• [EXERCISE DIRECTIONS]
Output each line of the listing exactly, though pictures are not to appear.
┌─ GIVEN MATERIAL
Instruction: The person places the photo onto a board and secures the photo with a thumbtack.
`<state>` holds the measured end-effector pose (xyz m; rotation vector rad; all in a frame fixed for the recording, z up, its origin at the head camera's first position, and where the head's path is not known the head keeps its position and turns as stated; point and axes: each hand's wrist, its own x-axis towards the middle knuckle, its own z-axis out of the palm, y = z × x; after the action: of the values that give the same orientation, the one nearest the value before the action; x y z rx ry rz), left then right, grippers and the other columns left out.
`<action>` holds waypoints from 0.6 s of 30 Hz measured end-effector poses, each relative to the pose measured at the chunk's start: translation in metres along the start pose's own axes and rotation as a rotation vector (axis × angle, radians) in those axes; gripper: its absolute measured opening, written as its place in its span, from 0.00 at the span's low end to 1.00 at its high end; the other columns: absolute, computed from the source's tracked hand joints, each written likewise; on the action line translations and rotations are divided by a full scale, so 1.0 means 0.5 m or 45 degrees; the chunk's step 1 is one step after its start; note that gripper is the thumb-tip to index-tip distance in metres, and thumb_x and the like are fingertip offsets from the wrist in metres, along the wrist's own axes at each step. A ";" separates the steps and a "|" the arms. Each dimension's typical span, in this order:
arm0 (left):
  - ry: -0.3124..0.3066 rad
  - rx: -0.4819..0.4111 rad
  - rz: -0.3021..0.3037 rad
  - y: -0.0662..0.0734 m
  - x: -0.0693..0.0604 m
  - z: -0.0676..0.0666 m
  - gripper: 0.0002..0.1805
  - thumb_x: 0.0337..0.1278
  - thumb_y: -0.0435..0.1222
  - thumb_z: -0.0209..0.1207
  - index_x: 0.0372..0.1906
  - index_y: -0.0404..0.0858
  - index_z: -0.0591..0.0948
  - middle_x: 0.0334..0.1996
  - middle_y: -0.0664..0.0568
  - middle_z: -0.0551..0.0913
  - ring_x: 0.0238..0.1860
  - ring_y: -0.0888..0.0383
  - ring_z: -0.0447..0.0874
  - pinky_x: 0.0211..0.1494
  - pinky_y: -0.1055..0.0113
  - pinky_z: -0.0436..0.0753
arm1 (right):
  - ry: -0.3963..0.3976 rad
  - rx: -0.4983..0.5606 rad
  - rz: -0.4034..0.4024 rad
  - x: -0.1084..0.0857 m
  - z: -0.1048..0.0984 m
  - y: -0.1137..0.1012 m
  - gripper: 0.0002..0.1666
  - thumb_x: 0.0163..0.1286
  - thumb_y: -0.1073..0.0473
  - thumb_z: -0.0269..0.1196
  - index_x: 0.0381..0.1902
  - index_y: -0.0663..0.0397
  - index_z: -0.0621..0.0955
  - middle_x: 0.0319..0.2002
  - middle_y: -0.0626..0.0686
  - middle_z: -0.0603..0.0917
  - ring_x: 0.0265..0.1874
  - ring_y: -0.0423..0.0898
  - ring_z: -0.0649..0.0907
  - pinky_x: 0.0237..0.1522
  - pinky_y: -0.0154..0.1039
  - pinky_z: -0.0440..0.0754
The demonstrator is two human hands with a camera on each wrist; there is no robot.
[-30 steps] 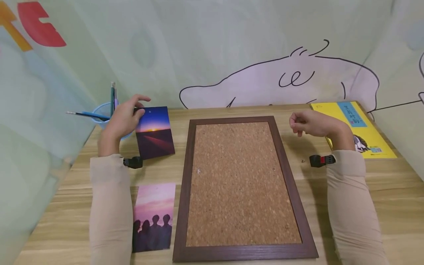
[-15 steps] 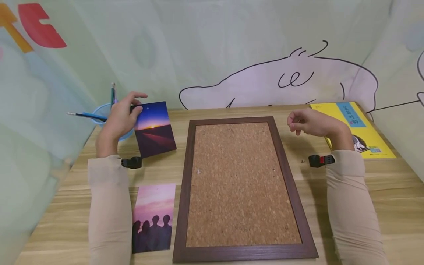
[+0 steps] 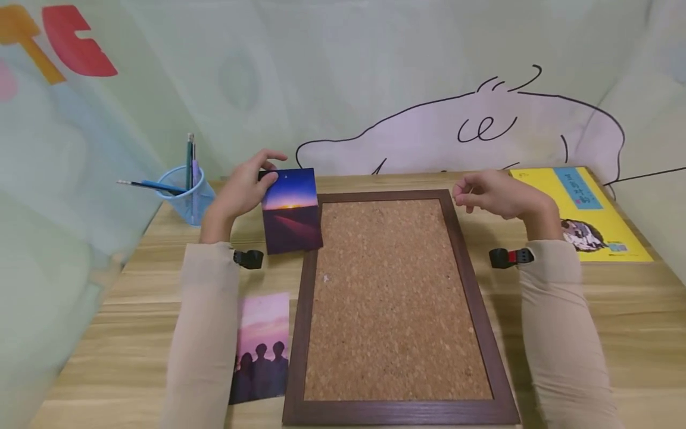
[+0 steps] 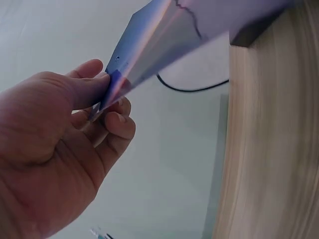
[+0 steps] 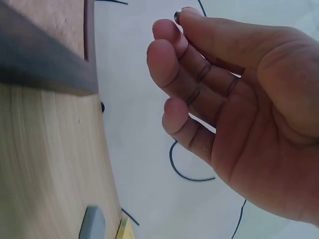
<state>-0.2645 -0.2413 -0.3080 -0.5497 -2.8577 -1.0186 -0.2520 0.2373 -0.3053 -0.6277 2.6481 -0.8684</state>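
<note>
My left hand [image 3: 242, 189] pinches a sunset photo [image 3: 292, 217] by its upper left corner, thumb in front and fingers behind. The photo is raised, its lower right part over the left frame edge of the corkboard [image 3: 396, 298]. In the left wrist view, a small hole shows near the photo's [image 4: 130, 50] corner. Near the board's far right corner, my right hand [image 3: 498, 193] hovers with curled fingers. The right wrist view shows a small shiny metal thumbtack [image 5: 177, 17] pinched at its thumb tip; its point is hidden.
A pink photo of silhouetted people [image 3: 262, 348] lies left of the board, partly behind the left sleeve. A blue mesh cup [image 3: 187, 196] with pencils stands at the back left. A yellow book [image 3: 600, 223] lies on the right. A wall hanging [image 3: 343, 71] rises behind the table.
My left hand has lifted the sunset photo and carried it right, from beside the pencil cup to the board's edge. My right hand has shifted slightly left, toward the board.
</note>
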 end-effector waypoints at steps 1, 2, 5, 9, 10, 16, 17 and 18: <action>-0.005 -0.004 0.006 0.004 0.006 0.003 0.21 0.77 0.31 0.48 0.70 0.41 0.68 0.58 0.35 0.75 0.46 0.42 0.77 0.47 0.49 0.71 | -0.001 -0.010 -0.003 0.003 0.000 -0.005 0.10 0.77 0.57 0.59 0.46 0.58 0.79 0.34 0.56 0.81 0.20 0.45 0.71 0.19 0.37 0.65; -0.011 -0.011 0.010 0.009 0.012 0.006 0.21 0.77 0.32 0.48 0.70 0.41 0.68 0.58 0.35 0.75 0.44 0.43 0.77 0.46 0.50 0.72 | -0.004 -0.012 -0.009 0.006 0.000 -0.010 0.10 0.77 0.56 0.58 0.47 0.58 0.79 0.34 0.56 0.81 0.21 0.46 0.71 0.20 0.38 0.67; -0.026 -0.031 0.034 0.020 0.028 0.017 0.21 0.76 0.31 0.48 0.69 0.43 0.69 0.57 0.37 0.76 0.39 0.45 0.77 0.41 0.54 0.72 | -0.014 0.004 -0.033 0.020 0.000 -0.025 0.11 0.77 0.57 0.57 0.47 0.60 0.79 0.35 0.57 0.81 0.31 0.52 0.77 0.31 0.42 0.72; -0.047 -0.089 0.083 0.034 0.045 0.040 0.20 0.75 0.29 0.48 0.67 0.42 0.71 0.55 0.38 0.77 0.39 0.46 0.77 0.40 0.56 0.72 | -0.027 0.068 -0.036 0.044 0.003 -0.045 0.09 0.77 0.59 0.56 0.45 0.60 0.79 0.34 0.60 0.80 0.39 0.56 0.77 0.39 0.45 0.72; -0.050 -0.101 0.096 0.036 0.049 0.047 0.20 0.75 0.29 0.49 0.66 0.41 0.71 0.54 0.38 0.77 0.41 0.46 0.78 0.41 0.56 0.72 | -0.027 0.075 -0.037 0.049 0.004 -0.049 0.08 0.77 0.60 0.56 0.44 0.60 0.79 0.34 0.60 0.80 0.39 0.56 0.77 0.40 0.45 0.72; -0.102 -0.151 0.135 0.053 0.069 0.088 0.18 0.76 0.31 0.48 0.66 0.41 0.71 0.54 0.40 0.78 0.46 0.49 0.77 0.44 0.56 0.71 | -0.021 0.076 -0.121 0.079 0.015 -0.064 0.07 0.76 0.63 0.57 0.45 0.61 0.79 0.35 0.59 0.82 0.37 0.56 0.79 0.39 0.44 0.76; -0.112 -0.160 0.139 0.056 0.071 0.095 0.18 0.76 0.31 0.48 0.66 0.42 0.71 0.54 0.40 0.78 0.47 0.49 0.77 0.44 0.55 0.71 | -0.021 0.087 -0.134 0.083 0.018 -0.065 0.07 0.76 0.63 0.57 0.45 0.62 0.79 0.37 0.59 0.82 0.37 0.56 0.79 0.39 0.44 0.77; -0.121 -0.170 0.144 0.059 0.075 0.101 0.18 0.76 0.31 0.48 0.66 0.42 0.71 0.54 0.40 0.78 0.48 0.49 0.77 0.45 0.55 0.71 | -0.023 0.097 -0.145 0.088 0.021 -0.067 0.07 0.76 0.63 0.57 0.45 0.62 0.79 0.37 0.59 0.82 0.37 0.57 0.80 0.38 0.44 0.78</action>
<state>-0.2858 -0.1769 -0.3233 -0.7807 -2.8144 -1.2013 -0.2753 0.1866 -0.2988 -0.7692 2.5706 -0.9856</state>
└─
• [ANSWER FOR THIS EXERCISE]
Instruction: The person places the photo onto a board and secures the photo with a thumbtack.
`<state>` holds the measured end-effector pose (xyz m; rotation vector rad; all in a frame fixed for the recording, z up, its origin at the head camera's first position, and where the head's path is not known the head keeps its position and turns as stated; point and axes: each hand's wrist, its own x-axis towards the middle knuckle, its own z-axis out of the palm, y = z × x; after the action: of the values that give the same orientation, the one nearest the value before the action; x y z rx ry rz), left then right, grippers and the other columns left out.
`<action>` holds waypoints from 0.6 s of 30 Hz measured end-effector poses, each relative to the pose measured at the chunk's start: translation in metres along the start pose's own axes and rotation as a rotation vector (axis × angle, radians) in those axes; gripper: its absolute measured opening, written as its place in its span, from 0.00 at the span's low end to 1.00 at its high end; the other columns: absolute, computed from the source's tracked hand joints, each written likewise; on the action line translations and rotations are divided by a full scale, so 1.0 means 0.5 m or 45 degrees; the chunk's step 1 is one step after its start; note that gripper is the thumb-tip to index-tip distance in metres, and thumb_x and the like are fingertip offsets from the wrist in metres, along the wrist's own axes at each step. A ";" separates the steps and a "|" the arms. Each dimension's typical span, in this order:
arm0 (left):
  - ry: -0.3124..0.3066 rad
  - rx: -0.4819..0.4111 rad
  - rz: -0.3021..0.3037 rad
  - y: -0.0662..0.0734 m
  - x: -0.0693..0.0604 m
  - z: -0.0676..0.0666 m
  - gripper: 0.0002..0.1805
  - thumb_x: 0.0337..0.1278
  - thumb_y: -0.0435..0.1222
  - thumb_z: -0.0209..0.1207
  - index_x: 0.0372..0.1906
  - index_y: -0.0404..0.0858
  - index_z: -0.0591..0.0948
  - middle_x: 0.0334..0.1996
  - middle_y: -0.0664..0.0568
  - middle_z: -0.0551..0.0913
  - ring_x: 0.0238..0.1860
  - ring_y: -0.0888..0.0383
  - ring_z: -0.0447..0.0874
  - pinky_x: 0.0211..0.1494
  - pinky_y: -0.1055..0.0113
  - pinky_z: -0.0436..0.0753
arm1 (right):
  - ry: -0.3963..0.3976 rad
  - rx: -0.4983..0.5606 rad
  - rz: -0.4034..0.4024 rad
  - x: -0.1084..0.0857 m
  - z: -0.1048..0.0984 m
  - y: -0.1137..0.1012 m
  - gripper: 0.0002..0.1666
  - thumb_x: 0.0163..0.1286
  - thumb_y: -0.1073..0.0473
  - thumb_z: -0.0269..0.1196
  - index_x: 0.0381..0.1902
  - index_y: -0.0663..0.0397
  - index_z: -0.0621..0.0955
  - middle_x: 0.0319..0.2002
  - middle_y: -0.0626..0.0686
  - middle_z: -0.0603..0.0917
  - ring_x: 0.0265..0.1874
  - ring_y: -0.0423..0.0898
  - ring_z: -0.0649..0.0907
  - pinky_x: 0.0237..0.1522
  - pinky_y: -0.0154..0.1039
  - pinky_z: -0.0440..0.0754
The demonstrator is two human hands with a camera on each wrist; there is no robot.
[-30 steps] 
[-15 steps] 
[+0 steps] 
[+0 steps] 
[+0 steps] 
<state>-0.2645 -0.2413 -0.3080 -0.5497 -2.8577 -1.0186 -0.2520 0.2373 -0.3053 -0.6277 2.6481 -0.8684</state>
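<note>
My left hand [image 3: 242, 189] pinches a sunset photo [image 3: 292, 217] by its upper left corner, thumb in front and fingers behind. The photo is raised, its lower right part over the left frame edge of the corkboard [image 3: 396, 298]. In the left wrist view, a small hole shows near the photo's [image 4: 130, 50] corner. Near the board's far right corner, my right hand [image 3: 498, 193] hovers with curled fingers. The right wrist view shows a small shiny metal thumbtack [image 5: 177, 17] pinched at its thumb tip; its point is hidden.
A pink photo of silhouetted people [image 3: 262, 348] lies left of the board, partly behind the left sleeve. A blue mesh cup [image 3: 187, 196] with pencils stands at the back left. A yellow book [image 3: 600, 223] lies on the right. A wall hanging [image 3: 343, 71] rises behind the table.
My left hand has lifted the sunset photo and carried it right, from beside the pencil cup to the board's edge. My right hand has shifted slightly left, toward the board.
</note>
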 end-effector waypoints at steps 1, 2, 5, 9, 10, 16, 17 and 18: <action>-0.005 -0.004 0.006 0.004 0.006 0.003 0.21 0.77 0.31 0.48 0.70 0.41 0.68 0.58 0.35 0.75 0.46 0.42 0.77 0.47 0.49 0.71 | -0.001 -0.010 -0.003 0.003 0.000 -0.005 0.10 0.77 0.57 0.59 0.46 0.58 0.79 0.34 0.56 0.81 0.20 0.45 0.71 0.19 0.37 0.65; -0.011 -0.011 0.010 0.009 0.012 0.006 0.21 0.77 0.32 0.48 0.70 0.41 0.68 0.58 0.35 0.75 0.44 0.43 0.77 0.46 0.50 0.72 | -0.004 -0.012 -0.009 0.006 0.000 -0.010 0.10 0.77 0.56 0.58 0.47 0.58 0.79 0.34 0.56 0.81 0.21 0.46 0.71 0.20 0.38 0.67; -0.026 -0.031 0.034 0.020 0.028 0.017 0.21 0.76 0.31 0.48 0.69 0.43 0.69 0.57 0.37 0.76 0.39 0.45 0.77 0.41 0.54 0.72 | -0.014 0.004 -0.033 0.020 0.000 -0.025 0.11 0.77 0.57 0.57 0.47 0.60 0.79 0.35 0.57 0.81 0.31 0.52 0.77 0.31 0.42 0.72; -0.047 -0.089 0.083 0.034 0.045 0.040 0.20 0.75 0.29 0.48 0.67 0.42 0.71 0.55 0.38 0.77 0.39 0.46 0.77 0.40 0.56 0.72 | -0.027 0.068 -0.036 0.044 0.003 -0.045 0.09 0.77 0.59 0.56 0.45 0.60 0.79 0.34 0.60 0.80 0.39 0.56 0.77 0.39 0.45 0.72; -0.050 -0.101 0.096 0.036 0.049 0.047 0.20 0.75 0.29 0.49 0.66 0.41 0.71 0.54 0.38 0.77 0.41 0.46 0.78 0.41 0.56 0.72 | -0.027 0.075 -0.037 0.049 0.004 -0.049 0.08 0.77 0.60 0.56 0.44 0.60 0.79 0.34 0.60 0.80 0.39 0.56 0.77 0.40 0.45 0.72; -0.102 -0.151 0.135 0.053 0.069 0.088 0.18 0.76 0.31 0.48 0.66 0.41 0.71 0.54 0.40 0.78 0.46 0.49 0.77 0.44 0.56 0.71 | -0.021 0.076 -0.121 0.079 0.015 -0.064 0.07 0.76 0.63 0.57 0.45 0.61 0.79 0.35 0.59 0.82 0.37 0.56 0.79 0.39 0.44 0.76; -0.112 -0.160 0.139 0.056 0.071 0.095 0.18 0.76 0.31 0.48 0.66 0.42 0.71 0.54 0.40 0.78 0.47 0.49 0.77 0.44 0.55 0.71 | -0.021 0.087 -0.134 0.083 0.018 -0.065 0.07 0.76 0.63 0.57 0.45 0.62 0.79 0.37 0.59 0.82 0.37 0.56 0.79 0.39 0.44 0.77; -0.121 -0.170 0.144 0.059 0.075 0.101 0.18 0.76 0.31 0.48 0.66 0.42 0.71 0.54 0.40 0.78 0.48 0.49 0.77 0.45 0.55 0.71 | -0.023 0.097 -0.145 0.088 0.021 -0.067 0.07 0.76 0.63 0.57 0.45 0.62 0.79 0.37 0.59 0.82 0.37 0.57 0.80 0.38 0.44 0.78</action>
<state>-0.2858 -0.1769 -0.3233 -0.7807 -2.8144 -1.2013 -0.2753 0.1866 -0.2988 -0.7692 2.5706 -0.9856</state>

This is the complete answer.